Cet essai randomisé a démontré que la spironolactone était supérieure à l'amiloride pour la réduction de la pression artérielle chez les patients atteints d'hypertension résistante. Ce résultat a confirmé la spironolactone comme agent de quatrième ligne privilégié et a défini l'efficacité comparative des diurétiques épargneurs de potassium.
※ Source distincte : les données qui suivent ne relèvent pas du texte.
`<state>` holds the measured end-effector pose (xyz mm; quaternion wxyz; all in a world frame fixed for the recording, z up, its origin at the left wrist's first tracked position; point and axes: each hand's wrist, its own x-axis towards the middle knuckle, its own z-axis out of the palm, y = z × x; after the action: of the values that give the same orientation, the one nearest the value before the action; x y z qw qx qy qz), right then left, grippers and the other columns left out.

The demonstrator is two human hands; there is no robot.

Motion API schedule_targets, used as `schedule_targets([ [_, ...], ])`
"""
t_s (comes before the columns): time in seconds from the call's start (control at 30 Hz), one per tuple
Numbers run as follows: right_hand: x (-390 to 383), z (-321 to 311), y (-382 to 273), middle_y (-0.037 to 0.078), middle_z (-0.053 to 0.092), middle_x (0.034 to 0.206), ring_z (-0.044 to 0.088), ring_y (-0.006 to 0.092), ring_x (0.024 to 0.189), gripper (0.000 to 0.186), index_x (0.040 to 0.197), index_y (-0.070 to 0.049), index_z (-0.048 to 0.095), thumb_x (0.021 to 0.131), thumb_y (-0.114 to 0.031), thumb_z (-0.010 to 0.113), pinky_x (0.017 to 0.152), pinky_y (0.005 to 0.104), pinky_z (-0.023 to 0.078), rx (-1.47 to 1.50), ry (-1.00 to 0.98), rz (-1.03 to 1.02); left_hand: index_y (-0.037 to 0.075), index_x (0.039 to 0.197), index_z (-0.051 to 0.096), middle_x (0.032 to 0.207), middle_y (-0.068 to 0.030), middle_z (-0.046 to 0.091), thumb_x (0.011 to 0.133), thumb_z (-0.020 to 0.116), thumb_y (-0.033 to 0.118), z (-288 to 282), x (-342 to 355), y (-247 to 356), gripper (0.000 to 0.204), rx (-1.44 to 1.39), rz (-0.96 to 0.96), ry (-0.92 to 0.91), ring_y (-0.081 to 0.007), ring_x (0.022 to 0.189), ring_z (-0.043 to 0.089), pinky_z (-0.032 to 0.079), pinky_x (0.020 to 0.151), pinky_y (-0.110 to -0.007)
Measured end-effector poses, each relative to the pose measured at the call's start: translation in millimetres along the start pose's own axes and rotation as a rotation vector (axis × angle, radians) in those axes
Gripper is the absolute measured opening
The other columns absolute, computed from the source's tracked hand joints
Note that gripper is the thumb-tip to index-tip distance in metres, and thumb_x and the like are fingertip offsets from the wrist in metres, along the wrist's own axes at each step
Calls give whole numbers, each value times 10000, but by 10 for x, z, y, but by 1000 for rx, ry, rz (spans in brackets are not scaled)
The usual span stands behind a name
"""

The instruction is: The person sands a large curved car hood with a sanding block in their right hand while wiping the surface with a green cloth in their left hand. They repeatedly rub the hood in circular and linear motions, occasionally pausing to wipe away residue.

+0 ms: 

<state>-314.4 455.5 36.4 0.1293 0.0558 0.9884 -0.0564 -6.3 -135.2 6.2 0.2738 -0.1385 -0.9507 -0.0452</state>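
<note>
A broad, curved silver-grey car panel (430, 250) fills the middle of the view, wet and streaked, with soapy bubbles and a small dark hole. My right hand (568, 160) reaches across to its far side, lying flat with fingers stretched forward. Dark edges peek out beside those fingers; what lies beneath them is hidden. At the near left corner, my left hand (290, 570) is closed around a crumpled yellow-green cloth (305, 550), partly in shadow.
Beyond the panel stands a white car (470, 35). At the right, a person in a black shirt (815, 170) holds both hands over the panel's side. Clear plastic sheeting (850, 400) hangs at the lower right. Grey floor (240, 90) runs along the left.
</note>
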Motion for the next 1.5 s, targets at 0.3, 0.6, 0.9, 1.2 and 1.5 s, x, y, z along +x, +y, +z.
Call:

Déterminer si l'amiloride est non inférieure à la spironolactone dans la réduction de la pression artérielle systolique (PAS) mesurée à domicile chez les patients atteints d'hypertension résistante. CONCEPTION, CONTEXTE ET PARTICIPANTS : Essai clinique randomisé prospectif, ouvert, avec évaluation en aveugle du critère de jugement, mené dans 14 sites en Corée du Sud. Du 16 novembre 2020 au 29 février 2024, 118 patients ayant une PAS à domicile de 130 mm Hg ou plus après une période de rodage de 4 semaines avec une association fixe de trois médicaments (antagoniste des récepteurs de l'angiotensine, inhibiteur calcique, et thiazidique) ont été inclus.
Les patients ont été randomisés selon un rapport 1:1 pour recevoir 12,5 mg/j de spironolactone (n = 60) ou 5 mg/j d'amiloride (n = 58). Si la PAS à domicile restait à 130 mm Hg ou plus et que la kaliémie était inférieure à 5,0 mmol/l après 4 semaines, les doses étaient augmentées à 25 mg/j et 10 mg/j, respectivement. PRINCIPAUX CRITÈRES DE JUGEMENT : Le critère de jugement principal était la différence entre groupes dans la variation de la PAS à domicile à la semaine 12, avec une marge de non-infériorité de -4,4 mm Hg pour la limite inférieure de l'intervalle de confiance. Les critères de jugement secondaires comprenaient les taux d'atteinte d'une PAS à domicile et au cabinet inférieure à 130 mm Hg.
L'âge médian de la population de l'étude était de 55 ans, avec 70 % d'hommes. Il n'y avait aucune différence entre les groupes dans les caractéristiques démographiques autre que l'utilisation d'α-bloquants (8,6 % dans le groupe amiloride et 0 % dans le groupe spironolactone). Les PAS moyennes à domicile initiales étaient de 141,5 (ET, 7,9) mm Hg et 142,3 (ET, 8,5) mm Hg dans les groupes amiloride et spironolactone, respectivement. À la semaine 12, les mesures moyennes de la PAS à domicile avaient changé par rapport à l'inclusion de -13,6 (ET, 8,6) mm Hg et -14,7 (ET, 11,0) mm Hg dans les groupes amiloride et spironolactone, respectivement (différence entre groupes dans la variation, -0,68 mm Hg ; IC à 90 %, -3,50 à 2,14 mm Hg), l'amiloride démontrant sa non-infériorité par rapport à la spironolactone. Les taux d'atteinte d'une PAS à domicile inférieure à 130 mm Hg dans les groupes amiloride et spironolactone étaient de 66,1 % et 55,2 %, respectivement, et les taux d'atteinte d'une PAS au cabinet inférieure à 130 mm Hg étaient de 57,1 % et 60,3 %, respectivement, sans différence entre les 2 groupes. Un cas d'arrêt lié à une hyperkaliémie est survenu dans le groupe amiloride, sans cas de gynécomastie dans aucun des deux groupes.
L'amiloride n'était pas inférieure à la spironolactone pour abaisser la PAS à domicile, ce qui suggère qu'elle pourrait constituer une alternative efficace pour le traitement de l'hypertension résistante.